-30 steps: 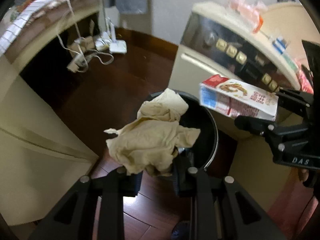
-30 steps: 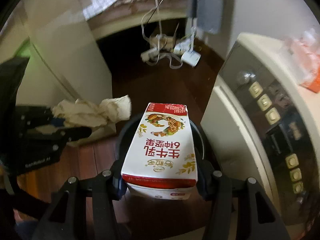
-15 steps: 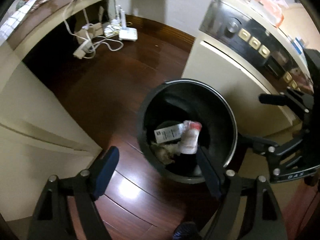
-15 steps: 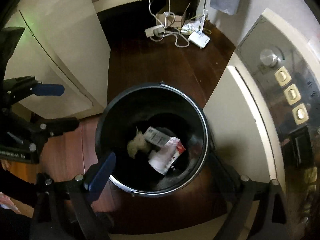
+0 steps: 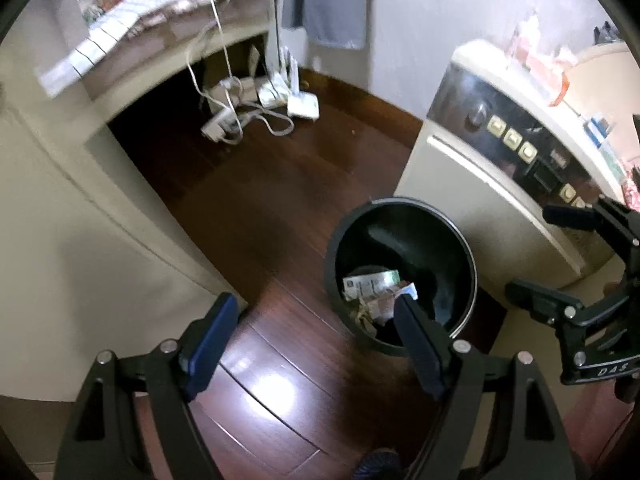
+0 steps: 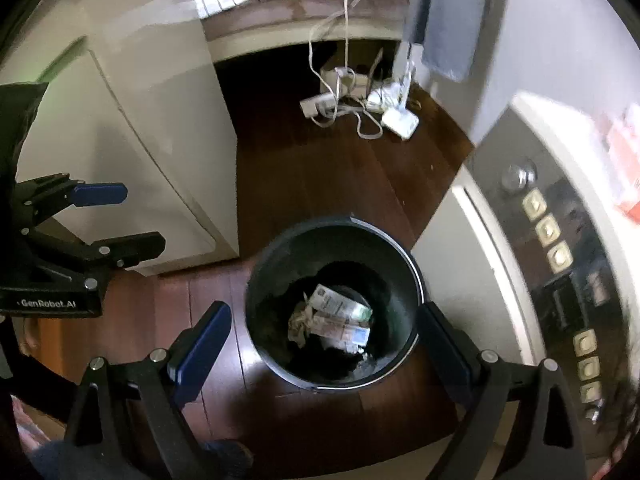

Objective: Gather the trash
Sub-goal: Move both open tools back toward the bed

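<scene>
A black round trash bin (image 5: 472, 264) stands on the dark wood floor. At its bottom lie a milk carton (image 5: 372, 284) and a crumpled beige tissue (image 5: 366, 314); the right wrist view looks straight down on the carton (image 6: 340, 316) and tissue (image 6: 300, 324) inside the bin (image 6: 332, 224). My left gripper (image 5: 314, 312) hangs open and empty above the bin's left side; it also shows as the left gripper (image 6: 136, 216) in the right wrist view. My right gripper (image 6: 324, 316) is open and empty over the bin, seen too as the right gripper (image 5: 540, 252).
A cream appliance with a row of buttons (image 5: 512, 140) stands close to the bin's right. A cream cabinet (image 5: 60, 240) is on the left. A power strip with cables (image 5: 240, 120) lies on the floor under a cloth-covered top. A foot (image 5: 376, 464) shows at the bottom edge.
A second ago my left gripper held the tissue and my right the milk carton above the bin. Both jaws opened, both things fell into the bin, and both grippers rose.
</scene>
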Tool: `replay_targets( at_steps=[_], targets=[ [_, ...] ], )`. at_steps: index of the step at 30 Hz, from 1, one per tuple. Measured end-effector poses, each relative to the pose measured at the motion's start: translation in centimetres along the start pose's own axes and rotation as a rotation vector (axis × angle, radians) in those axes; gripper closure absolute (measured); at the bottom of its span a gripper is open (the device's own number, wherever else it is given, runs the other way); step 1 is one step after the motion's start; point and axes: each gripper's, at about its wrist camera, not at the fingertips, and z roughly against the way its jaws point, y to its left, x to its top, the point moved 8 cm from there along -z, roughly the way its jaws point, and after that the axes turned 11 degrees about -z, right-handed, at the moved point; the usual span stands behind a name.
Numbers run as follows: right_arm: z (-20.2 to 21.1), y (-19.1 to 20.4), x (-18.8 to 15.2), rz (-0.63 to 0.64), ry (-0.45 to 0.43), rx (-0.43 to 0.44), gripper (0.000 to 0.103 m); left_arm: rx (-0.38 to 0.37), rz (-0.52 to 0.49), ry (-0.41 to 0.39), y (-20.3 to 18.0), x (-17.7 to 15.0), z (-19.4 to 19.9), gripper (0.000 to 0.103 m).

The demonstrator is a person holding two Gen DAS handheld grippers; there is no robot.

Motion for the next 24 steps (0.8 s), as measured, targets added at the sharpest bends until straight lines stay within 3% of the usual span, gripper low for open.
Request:
replay_targets(
  at_steps=[9, 15, 20, 24],
  targets=[
    [8.2, 4.6, 3.3, 0.045, -0.122, -0.002, 0.008, 0.08, 0.033, -0.105, 3.0, 0.0, 8.4, 0.021],
    [14.3, 9.9, 5.2, 0.123, -0.211, 0.011, 0.008, 0.133, 0.084, -0.182, 5.9, -0.8, 14.1, 0.021],
    [18.7, 14.9, 6.3, 0.168, -0.284, 0.041, 0.008, 0.234, 0.154, -0.248, 9.4, -2.8, 19.2, 0.007],
    [21.3, 19.1, 6.8, 0.207, -0.325, 0.061, 0.008, 0.274, 0.211, -0.291, 11.5, -4.3, 22.3, 0.007]
  ],
)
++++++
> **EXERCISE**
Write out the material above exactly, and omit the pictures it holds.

> **ANSWER FOR THE TASK**
-30 steps: 
-30 steps: 
-15 steps: 
-15 steps: 
+0 steps: 
+0 steps: 

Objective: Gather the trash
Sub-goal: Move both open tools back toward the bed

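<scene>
A black round trash bin (image 5: 472, 264) stands on the dark wood floor. At its bottom lie a milk carton (image 5: 372, 284) and a crumpled beige tissue (image 5: 366, 314); the right wrist view looks straight down on the carton (image 6: 340, 316) and tissue (image 6: 300, 324) inside the bin (image 6: 332, 224). My left gripper (image 5: 314, 312) hangs open and empty above the bin's left side; it also shows as the left gripper (image 6: 136, 216) in the right wrist view. My right gripper (image 6: 324, 316) is open and empty over the bin, seen too as the right gripper (image 5: 540, 252).
A cream appliance with a row of buttons (image 5: 512, 140) stands close to the bin's right. A cream cabinet (image 5: 60, 240) is on the left. A power strip with cables (image 5: 240, 120) lies on the floor under a cloth-covered top. A foot (image 5: 376, 464) shows at the bottom edge.
A second ago my left gripper held the tissue and my right the milk carton above the bin. Both jaws opened, both things fell into the bin, and both grippers rose.
</scene>
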Tool: `replay_targets( at_steps=[_], targets=[ [_, ...] ], )`. at_steps: index of the step at 30 Hz, from 1, one per tuple. Measured end-effector poses, each relative to the pose measured at the motion's start: translation in centimetres along the start pose's own axes and rotation as a rotation vector (axis × angle, radians) in those axes; gripper closure absolute (measured); at the bottom of its span a gripper is open (the device's own number, wherever else it is given, runs the other way); step 1 is one step after the motion's start; point and axes: each gripper's, at about its wrist camera, not at the fingertips, and z roughly against the way its jaws point, y to its left, x to its top, the point moved 8 cm from there along -z, roughly the way its jaws point, and after that the axes turned 11 degrees about -z, right-handed, at the moved point; the usual span stands behind a name.
Numbers run as follows: right_arm: z (-20.2 to 21.1), y (-19.1 to 20.4), x (-18.8 to 15.2), rz (-0.63 to 0.64), ry (-0.45 to 0.43), rx (-0.43 to 0.44), gripper (0.000 to 0.103 m); left_arm: rx (-0.38 to 0.37), rz (-0.52 to 0.49), ry (-0.41 to 0.39), y (-20.3 to 18.0), x (-17.7 to 15.0), z (-19.4 to 19.9), gripper (0.000 to 0.103 m).

The demonstrator is a person holding two Gen DAS handheld grippers; there is no robot.

Motion for the next 24 steps (0.8 s), as measured, targets added at the sharpest bends until straight lines stay within 3% of the usual span, gripper low for open.
Request:
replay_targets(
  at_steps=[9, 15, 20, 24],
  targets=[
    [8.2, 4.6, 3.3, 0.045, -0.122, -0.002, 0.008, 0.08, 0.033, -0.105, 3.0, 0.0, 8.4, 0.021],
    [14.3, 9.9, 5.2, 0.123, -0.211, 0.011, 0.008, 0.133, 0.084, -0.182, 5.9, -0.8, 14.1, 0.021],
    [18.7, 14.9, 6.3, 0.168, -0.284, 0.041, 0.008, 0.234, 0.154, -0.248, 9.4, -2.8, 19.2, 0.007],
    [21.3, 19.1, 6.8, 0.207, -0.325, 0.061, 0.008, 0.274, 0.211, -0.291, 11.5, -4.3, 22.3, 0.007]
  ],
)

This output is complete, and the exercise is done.